First continued to herald the changes as they appeared in the window.
Crude huts of animal skins clustered around a fire. Dusty cubs scrambled and tussled in the dust. Females ground food between rocks.
A river where boats made from carved trees bobbed in the current.
A male squatted before clay tablets, laboriously etching wedge-shaped markings.
Later, cold plains: a string of the creatures wrapped in heavy furs and mounted on animals moved across the wind-blasted landscape towing their possessions in crude wagons.
Nersi stared spellbound at the pictures, watching thousands of years unfolding before her. Seth'Nai's kind, from a beginning as simple animals, slowly growing, as a cub grows.
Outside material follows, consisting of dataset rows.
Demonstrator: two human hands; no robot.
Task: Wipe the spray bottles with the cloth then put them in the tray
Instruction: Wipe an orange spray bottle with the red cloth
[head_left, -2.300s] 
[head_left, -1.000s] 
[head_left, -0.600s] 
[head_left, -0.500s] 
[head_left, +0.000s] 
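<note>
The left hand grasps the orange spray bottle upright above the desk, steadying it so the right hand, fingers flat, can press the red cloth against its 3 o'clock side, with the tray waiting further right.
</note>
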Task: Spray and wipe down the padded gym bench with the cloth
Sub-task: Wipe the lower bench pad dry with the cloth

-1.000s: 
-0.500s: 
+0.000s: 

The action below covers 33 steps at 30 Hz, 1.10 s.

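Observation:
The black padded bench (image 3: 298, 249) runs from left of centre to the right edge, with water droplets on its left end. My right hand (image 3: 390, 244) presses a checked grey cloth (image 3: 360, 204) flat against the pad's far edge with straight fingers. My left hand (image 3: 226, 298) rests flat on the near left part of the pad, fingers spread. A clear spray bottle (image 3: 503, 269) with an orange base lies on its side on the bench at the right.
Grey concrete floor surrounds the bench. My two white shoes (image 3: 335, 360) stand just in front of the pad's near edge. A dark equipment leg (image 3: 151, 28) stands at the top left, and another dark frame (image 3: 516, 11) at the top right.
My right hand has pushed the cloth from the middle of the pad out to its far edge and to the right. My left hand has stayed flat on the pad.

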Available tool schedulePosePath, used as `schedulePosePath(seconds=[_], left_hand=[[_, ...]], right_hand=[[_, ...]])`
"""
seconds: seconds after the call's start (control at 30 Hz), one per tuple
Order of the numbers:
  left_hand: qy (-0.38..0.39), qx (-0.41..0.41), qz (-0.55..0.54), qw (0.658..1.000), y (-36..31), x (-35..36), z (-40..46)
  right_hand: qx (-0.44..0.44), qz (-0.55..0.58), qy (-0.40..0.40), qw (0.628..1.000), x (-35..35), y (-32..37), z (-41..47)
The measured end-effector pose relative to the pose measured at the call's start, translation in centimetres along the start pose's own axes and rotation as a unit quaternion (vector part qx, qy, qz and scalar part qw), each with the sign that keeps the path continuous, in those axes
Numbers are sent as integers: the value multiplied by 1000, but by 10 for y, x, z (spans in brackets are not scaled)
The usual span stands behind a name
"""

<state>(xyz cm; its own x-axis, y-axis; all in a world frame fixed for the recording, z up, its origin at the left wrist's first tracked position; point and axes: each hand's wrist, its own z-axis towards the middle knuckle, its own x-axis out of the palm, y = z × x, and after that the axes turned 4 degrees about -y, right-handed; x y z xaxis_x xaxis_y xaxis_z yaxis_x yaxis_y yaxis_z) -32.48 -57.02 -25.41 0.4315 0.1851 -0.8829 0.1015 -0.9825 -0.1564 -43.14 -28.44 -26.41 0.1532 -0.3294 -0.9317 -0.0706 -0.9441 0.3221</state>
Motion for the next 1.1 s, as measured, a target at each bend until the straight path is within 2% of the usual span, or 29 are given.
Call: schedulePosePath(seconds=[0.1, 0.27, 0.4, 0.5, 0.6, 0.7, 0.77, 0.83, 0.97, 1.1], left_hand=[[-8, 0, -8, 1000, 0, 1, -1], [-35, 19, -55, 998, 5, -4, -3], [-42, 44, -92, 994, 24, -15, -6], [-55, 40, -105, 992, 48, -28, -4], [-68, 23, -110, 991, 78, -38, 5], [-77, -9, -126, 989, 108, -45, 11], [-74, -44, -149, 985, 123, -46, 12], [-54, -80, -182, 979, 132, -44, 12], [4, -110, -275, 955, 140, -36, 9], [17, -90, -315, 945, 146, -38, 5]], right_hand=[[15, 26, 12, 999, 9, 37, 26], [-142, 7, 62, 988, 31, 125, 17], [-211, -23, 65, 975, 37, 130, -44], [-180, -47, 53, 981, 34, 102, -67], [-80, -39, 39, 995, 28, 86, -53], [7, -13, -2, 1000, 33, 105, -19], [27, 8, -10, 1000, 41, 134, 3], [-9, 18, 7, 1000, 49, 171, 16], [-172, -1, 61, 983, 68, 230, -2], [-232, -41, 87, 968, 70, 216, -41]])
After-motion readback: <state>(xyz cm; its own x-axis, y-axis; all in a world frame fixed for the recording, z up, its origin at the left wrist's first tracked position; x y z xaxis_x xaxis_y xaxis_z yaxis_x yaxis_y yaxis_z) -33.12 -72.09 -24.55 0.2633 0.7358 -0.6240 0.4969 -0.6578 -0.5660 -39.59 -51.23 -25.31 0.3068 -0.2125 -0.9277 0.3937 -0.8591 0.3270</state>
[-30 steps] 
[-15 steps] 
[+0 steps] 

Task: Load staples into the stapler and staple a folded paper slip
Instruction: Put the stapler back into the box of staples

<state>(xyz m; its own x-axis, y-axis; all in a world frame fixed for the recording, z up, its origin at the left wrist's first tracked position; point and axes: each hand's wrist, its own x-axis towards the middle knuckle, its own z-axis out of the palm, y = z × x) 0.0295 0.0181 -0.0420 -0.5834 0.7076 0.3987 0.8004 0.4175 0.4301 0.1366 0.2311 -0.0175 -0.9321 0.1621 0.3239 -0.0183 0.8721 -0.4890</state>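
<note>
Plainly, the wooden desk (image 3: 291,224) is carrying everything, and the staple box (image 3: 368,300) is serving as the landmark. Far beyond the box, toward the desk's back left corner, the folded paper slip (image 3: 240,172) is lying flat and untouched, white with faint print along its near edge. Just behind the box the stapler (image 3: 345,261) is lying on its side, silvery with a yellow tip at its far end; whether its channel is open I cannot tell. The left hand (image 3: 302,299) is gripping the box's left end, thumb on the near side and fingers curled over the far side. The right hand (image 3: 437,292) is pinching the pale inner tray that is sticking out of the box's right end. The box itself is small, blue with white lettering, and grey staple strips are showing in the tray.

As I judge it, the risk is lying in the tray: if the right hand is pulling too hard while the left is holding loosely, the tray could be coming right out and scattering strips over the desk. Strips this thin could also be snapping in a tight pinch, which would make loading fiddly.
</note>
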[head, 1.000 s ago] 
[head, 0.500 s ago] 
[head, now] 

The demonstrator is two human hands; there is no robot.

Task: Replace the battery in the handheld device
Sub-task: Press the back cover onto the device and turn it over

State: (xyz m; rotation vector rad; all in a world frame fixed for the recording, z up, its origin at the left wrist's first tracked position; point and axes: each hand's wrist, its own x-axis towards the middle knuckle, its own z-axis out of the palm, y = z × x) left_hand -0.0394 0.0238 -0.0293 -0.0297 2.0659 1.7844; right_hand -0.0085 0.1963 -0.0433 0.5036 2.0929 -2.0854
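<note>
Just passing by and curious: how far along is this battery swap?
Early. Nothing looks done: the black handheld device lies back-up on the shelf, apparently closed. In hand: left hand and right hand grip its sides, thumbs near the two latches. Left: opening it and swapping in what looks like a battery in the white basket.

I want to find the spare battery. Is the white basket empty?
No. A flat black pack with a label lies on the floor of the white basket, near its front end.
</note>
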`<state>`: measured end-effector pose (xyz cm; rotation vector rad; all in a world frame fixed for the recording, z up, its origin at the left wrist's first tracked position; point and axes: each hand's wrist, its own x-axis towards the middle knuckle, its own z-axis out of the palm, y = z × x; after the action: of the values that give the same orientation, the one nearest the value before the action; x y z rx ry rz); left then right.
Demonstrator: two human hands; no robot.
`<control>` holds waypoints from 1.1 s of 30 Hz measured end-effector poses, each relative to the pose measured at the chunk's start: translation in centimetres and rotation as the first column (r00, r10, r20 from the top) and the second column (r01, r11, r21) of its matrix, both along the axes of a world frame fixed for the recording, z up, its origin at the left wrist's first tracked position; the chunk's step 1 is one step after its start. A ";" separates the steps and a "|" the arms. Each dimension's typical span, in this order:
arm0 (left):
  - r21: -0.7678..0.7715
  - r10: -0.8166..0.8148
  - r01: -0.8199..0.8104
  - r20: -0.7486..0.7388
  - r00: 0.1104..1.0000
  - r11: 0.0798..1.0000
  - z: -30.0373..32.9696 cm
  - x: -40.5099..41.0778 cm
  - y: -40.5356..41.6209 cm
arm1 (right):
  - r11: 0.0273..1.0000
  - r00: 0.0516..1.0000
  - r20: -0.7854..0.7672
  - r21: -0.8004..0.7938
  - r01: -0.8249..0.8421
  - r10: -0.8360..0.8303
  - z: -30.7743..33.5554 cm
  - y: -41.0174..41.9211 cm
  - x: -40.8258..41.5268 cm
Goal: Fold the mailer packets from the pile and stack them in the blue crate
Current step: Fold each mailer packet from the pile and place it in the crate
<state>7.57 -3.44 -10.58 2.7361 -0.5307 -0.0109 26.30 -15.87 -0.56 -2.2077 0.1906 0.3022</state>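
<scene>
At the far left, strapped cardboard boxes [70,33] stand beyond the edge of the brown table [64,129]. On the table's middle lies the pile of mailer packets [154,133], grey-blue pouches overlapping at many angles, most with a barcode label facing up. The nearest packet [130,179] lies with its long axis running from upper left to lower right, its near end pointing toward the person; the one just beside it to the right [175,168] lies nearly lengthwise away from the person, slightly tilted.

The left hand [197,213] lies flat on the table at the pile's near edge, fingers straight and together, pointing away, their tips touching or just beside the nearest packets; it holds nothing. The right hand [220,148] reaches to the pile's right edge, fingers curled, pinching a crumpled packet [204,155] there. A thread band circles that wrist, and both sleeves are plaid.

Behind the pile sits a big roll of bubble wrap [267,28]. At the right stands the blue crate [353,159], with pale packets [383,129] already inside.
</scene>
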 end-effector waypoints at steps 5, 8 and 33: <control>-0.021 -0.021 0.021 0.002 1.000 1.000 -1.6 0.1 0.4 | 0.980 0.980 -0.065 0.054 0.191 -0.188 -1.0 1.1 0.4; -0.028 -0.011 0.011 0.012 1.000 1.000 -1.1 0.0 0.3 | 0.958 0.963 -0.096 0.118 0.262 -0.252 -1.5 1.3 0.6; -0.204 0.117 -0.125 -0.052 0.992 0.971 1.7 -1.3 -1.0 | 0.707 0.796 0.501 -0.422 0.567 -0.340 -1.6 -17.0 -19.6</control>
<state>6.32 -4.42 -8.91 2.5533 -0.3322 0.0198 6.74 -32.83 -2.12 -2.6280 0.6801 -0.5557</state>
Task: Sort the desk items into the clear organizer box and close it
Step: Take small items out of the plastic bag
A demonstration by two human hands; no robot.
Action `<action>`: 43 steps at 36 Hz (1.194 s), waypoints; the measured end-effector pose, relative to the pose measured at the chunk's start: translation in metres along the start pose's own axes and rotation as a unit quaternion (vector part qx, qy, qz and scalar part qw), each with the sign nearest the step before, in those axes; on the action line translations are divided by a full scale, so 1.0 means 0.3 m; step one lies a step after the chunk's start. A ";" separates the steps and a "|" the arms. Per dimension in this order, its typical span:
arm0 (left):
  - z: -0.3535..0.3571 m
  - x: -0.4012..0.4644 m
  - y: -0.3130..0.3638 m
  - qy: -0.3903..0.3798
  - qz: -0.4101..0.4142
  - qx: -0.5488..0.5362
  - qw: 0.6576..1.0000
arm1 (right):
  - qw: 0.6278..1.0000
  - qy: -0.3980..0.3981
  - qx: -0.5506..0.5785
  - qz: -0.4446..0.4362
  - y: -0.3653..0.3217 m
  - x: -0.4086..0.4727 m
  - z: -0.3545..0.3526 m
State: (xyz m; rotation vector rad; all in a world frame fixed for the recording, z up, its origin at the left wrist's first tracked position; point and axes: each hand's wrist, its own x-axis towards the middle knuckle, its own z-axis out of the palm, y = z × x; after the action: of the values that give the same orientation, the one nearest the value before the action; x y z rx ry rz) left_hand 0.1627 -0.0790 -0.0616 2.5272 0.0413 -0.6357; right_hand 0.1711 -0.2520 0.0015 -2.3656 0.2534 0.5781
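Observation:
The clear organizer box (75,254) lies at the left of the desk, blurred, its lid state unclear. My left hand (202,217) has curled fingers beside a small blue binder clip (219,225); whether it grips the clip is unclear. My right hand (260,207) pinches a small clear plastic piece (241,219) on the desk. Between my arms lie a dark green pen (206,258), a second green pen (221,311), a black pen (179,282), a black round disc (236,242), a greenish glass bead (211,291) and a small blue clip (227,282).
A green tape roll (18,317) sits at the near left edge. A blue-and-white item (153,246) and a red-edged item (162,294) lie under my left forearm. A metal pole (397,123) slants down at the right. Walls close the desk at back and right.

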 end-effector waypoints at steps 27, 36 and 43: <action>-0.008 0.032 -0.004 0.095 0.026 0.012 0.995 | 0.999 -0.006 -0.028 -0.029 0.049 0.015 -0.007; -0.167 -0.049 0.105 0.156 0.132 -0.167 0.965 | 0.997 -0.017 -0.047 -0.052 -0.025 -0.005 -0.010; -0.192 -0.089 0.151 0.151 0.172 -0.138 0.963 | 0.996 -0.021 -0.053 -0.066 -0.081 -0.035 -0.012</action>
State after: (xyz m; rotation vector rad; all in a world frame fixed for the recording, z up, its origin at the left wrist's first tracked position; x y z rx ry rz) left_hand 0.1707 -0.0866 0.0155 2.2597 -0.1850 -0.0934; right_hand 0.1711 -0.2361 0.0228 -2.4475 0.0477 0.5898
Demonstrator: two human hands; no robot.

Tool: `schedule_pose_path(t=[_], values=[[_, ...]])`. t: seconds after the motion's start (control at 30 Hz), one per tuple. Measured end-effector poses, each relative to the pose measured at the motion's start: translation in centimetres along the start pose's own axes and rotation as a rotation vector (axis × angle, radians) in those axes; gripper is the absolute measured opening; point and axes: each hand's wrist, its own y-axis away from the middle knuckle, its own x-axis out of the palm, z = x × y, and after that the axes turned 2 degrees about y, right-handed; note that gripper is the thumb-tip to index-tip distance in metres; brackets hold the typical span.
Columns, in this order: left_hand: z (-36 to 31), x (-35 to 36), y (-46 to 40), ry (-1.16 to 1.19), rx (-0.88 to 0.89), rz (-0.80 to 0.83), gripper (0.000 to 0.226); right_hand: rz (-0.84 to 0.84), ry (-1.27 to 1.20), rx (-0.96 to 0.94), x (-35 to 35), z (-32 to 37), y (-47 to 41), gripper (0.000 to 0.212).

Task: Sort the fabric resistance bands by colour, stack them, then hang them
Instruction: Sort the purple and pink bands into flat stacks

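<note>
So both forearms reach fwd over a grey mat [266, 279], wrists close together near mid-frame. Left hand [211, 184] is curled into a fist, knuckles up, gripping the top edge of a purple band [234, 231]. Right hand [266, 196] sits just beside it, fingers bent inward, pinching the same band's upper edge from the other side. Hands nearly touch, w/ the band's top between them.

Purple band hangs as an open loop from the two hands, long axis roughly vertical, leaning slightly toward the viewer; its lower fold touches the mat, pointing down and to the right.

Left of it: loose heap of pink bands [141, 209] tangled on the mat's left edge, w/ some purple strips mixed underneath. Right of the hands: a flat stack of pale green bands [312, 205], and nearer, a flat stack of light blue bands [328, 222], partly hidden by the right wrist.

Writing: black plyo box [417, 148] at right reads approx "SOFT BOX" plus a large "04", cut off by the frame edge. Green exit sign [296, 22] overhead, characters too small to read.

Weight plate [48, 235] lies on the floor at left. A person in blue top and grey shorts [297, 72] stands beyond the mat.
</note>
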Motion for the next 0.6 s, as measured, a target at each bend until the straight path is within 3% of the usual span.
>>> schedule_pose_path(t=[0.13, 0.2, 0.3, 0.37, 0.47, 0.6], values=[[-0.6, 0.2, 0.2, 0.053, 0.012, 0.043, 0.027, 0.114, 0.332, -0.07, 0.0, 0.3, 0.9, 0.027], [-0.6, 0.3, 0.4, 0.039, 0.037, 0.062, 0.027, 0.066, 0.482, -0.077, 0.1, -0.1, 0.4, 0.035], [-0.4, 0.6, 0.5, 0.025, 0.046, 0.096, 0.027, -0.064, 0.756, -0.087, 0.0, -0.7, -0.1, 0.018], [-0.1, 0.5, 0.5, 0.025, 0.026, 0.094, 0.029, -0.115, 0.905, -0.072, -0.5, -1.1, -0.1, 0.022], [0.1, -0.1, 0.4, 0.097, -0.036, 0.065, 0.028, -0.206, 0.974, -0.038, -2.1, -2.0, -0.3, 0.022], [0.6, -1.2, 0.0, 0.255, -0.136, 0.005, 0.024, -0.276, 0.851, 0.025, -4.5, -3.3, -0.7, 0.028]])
There were towns, then cities. Buildings of white stone rising on verdant hillsides beside a glittering ocean. Roads stretched across the countryside. Strange looking ships set sail from ports to vanish over the horizon, unfettered by the lethal and unnavigable reefs that so restrained the Hub ports. Empires rose and fell across the continent, kingdoms so vast the World could be lost in them. From their ruins others would rise, only to disintegrate again.
Castles rose over the landscape. The towns were masses of narrow houses surrounded by high walls, the narrow streets within congested and so uncomfortably familiar; like a Trenalbi city.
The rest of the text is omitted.